From a better-for-you perspective, seaweed is one new and interesting ingredient in artisanal bread, with its variable content of sodium which could potentially reduce the use of salt in bread production. In China, there is a trend towards including fruits or vegetables such as cranberries in bread, either as toppings or ingredients.

Western Europe remains the largest gluten-free market

Globally, the largest gluten-free (GF) bakery market is Western Europe, where GF is now recognised as a healthy food choice, rather than a necessary dietary requirement for sufferers of coeliac disease. Ancient cereal grains are back in vogue, with regionally-specific examples including amaranth, quinoa and corn (Latin America), oats and spelt (Europe) and millet and teff (Africa).

In July 2012, scientists from Universidad Polytécnica de Madrid (UPM) patented a GF biscuit made with teff flour, using the physical properties of the grain with other natural ingredients. The biscuit has a low glycaemic index (GI), is high in iron and zinc and should appeal to diabetics, anaemics, coeliacs and sportsmen thanks to its unique nutritional properties, including slow-release carbohydrate.

With cereal prices remaining elevated in 2012, increased demand for alternative grains could signify a trend towards localised production systems and premium products. Smaller networks may better suit the fragmented bakery market as food manufacturers must compete for grain with the feed industry and bioethanol manufacturers.

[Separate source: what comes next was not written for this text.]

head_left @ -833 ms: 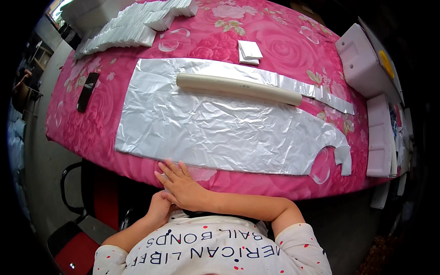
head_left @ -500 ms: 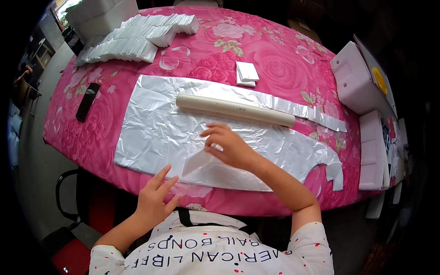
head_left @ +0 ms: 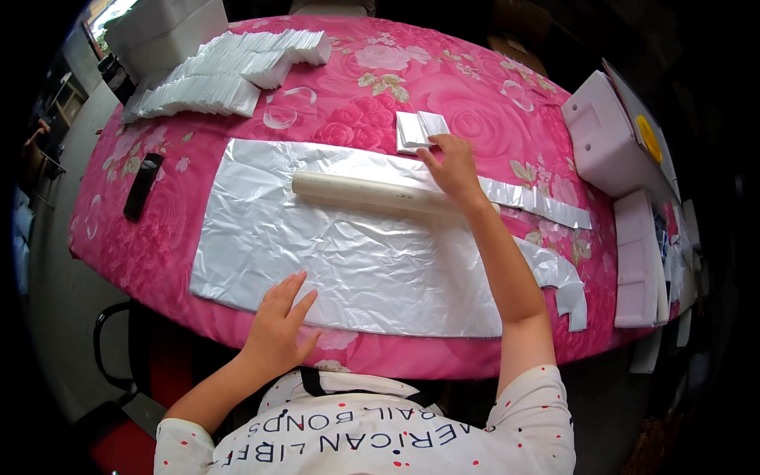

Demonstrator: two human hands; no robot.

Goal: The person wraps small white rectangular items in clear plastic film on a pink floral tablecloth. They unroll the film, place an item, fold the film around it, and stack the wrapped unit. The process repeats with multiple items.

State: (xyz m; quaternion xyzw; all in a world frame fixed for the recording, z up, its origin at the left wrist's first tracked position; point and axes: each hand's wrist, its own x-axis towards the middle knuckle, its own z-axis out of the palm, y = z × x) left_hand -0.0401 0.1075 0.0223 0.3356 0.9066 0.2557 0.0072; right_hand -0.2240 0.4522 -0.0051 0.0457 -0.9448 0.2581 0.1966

Future industry development in bakery

Looking ahead, the future for global bakery remains positive, with the industry forecast to grow at just over a 1% CAGR from 2011 to reach retail value sales of US$492 billion in 2016. Global health and wellness bakery is set to grow at a 3% CAGR and should account for around 17% of total bakery sales in 2015.

With China’s share of global bakery retail value sales expected to increase by two percentage points by 2016, emerging economies will be central to manufacturers’ strategic focus. Attractive countries include India, Indonesia and Venezuela. Perhaps, over the next five years, healthy and indulgent products can be developed to satisfy all tastes and preferences, preventing further consumer confusion through mixed messages.